Lenten Observances: Getting Real in 2024

 I have a lot to say about Lent, and you people are going to hear about them. 

Sorry. I just think that lead-in to Festivus is hilarious. 

And since many people think about Lent like they would Festivus, it's a fitting intro.....

From a secular viewpoint, Lent is a very medieval concept, enforced by a powerful church. In reality, giving up some kind of food made sense in February-April--the food stores would have been depleted by then. In a modern age where we can eat food out of season and the supply chains make it a matter of fact that we get everything we want (except during COVID, which was its own kind of Lent), we have to figure out some other way to approach fasting. We can't just take the word fasting for its original meaning--not eating as much, or not eating a standard kind of food (meat, traditionally). 

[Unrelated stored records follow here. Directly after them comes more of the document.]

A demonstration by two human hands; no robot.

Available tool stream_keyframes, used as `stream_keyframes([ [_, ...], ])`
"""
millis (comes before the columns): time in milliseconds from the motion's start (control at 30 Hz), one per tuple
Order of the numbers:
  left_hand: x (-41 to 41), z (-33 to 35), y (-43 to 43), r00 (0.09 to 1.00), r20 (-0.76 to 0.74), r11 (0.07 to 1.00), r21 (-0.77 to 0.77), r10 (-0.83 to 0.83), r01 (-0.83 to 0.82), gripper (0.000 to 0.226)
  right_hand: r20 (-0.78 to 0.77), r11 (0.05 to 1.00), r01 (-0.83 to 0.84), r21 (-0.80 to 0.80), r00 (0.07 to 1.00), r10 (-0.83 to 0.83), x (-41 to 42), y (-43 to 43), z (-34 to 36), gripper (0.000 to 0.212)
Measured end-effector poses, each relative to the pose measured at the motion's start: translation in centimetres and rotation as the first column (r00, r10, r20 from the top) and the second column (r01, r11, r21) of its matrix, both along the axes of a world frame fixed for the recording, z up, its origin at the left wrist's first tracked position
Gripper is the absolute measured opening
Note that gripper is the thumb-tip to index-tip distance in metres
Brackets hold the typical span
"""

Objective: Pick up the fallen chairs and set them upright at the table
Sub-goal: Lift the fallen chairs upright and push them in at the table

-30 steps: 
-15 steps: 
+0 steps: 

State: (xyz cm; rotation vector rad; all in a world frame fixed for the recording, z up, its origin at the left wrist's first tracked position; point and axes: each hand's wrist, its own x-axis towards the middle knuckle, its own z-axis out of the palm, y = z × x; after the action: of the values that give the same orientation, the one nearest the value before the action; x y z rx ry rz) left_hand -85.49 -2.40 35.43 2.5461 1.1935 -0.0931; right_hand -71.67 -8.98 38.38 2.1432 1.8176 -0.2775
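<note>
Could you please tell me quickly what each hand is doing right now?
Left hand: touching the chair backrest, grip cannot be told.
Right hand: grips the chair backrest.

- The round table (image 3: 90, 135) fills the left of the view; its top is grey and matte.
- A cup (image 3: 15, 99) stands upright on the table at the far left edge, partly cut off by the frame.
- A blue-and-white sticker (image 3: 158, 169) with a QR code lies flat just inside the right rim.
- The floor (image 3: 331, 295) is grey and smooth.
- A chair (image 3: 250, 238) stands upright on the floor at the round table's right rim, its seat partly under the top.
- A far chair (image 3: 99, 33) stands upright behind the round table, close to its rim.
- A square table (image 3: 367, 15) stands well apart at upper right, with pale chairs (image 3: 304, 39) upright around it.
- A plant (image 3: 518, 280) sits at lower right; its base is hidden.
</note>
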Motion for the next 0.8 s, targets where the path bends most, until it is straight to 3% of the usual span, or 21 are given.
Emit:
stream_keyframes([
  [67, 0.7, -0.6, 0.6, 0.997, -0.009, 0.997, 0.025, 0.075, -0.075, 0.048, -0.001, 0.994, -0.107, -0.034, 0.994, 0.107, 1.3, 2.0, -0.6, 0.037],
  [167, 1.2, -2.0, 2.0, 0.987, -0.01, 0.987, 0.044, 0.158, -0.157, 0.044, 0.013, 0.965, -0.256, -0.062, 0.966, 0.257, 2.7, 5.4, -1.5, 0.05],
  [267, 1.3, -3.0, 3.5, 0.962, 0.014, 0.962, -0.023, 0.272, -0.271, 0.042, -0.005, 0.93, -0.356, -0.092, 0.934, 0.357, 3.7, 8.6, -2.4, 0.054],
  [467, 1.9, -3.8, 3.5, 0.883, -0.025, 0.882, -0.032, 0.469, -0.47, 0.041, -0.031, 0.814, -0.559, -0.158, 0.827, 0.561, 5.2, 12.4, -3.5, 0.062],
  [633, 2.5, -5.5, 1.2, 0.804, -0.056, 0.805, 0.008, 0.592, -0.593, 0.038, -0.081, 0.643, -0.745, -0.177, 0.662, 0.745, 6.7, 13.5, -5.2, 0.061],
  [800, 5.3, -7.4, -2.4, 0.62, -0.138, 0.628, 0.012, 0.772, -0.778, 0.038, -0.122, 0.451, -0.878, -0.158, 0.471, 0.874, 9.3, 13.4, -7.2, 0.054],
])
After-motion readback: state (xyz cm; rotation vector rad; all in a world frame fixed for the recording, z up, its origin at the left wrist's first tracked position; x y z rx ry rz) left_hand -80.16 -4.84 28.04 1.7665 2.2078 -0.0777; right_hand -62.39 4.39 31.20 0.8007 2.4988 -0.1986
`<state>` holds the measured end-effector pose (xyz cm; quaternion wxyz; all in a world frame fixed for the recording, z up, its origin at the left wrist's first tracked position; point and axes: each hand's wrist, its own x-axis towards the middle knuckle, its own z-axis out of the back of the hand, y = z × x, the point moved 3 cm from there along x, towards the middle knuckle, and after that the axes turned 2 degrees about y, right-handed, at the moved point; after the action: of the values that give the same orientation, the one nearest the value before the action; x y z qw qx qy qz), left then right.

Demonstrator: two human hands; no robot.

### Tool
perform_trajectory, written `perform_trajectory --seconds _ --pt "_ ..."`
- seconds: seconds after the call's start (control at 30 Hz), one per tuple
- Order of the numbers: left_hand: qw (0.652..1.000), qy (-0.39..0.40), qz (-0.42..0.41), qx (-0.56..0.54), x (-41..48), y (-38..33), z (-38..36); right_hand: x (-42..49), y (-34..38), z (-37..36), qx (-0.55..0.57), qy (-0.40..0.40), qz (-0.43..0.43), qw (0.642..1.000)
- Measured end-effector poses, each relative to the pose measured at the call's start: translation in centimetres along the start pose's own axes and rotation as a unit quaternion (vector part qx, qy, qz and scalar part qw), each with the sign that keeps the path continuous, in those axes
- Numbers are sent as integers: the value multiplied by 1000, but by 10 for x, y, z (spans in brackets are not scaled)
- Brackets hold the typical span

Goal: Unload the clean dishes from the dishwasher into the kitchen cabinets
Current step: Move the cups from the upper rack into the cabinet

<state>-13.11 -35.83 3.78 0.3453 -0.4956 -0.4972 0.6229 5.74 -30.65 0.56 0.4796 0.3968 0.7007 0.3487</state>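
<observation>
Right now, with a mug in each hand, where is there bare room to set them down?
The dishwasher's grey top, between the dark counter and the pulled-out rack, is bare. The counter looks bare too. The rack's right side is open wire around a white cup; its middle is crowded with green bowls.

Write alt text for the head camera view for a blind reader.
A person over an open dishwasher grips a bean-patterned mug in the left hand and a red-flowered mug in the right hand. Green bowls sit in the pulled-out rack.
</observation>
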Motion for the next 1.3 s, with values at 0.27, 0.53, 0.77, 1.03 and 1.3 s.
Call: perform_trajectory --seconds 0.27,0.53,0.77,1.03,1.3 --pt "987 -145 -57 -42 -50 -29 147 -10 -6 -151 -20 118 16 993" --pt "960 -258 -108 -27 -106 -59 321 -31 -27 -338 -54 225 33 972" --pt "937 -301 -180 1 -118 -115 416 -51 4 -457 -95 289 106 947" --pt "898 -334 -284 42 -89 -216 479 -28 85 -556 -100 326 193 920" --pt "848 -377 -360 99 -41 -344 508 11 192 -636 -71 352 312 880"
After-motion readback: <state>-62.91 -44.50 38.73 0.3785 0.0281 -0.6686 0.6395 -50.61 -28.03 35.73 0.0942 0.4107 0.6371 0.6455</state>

Lent was perfectly timed to lead up to Easter, so it could also coincide with the 40 days before the resurrection. Forty is symbolic of testing in the Bible--forty days in the ark, forty years wandering in the wilderness for Israel, forty days of before the giving of the Mosaic Law, forty days spying out the land of Canaan, forty days of Jesus' fasting and temptation. These are just a few instances of "forty."

So we come to today, to 2024. Can we really spend forty days leading up to Easter? Forty days to prepare, to fast, to pray, to be ready for the fullness of the gospel, the fullness of deliverance and redemption? To meditate and study on the death, burial, and resurrection of the Son of God?

Why can't we take it seriously? (asks the woman who started this with a reference to Seinfeld?)

My Lenten "give up" is podcasts. I had found they filled up too much of my life. I put them on when I got in the car, took the dogs for a walk, started housework.....whenever.  Too much blah blah, too much politics, too much of the same thing because no one can be that original when the podcast 3-5 times a week (or even once a week, maybe). So I last listened to one Ash Wednesday. (Odd for a person with a podcast to give them up, but, oh well.)

Of course, the thing that is given up must be replaced with something. Well, must it?  Why not quiet? Why not . . . rest, stoppage, ceasing, nothing?

Our pastor gave a fabulous sermon on the Sabbath last Sunday. Think of Lent as a Sabbath. A true Sabbatical. I hope to publish a book soon on rest, because it is an important theme of Scripture. Sabbath (and Lent) are necessary in our rhythms to remind us to rest, reflect, remember: that we are not machines, we are not 24/7, that everything we do is not massively important, that we can depend on God.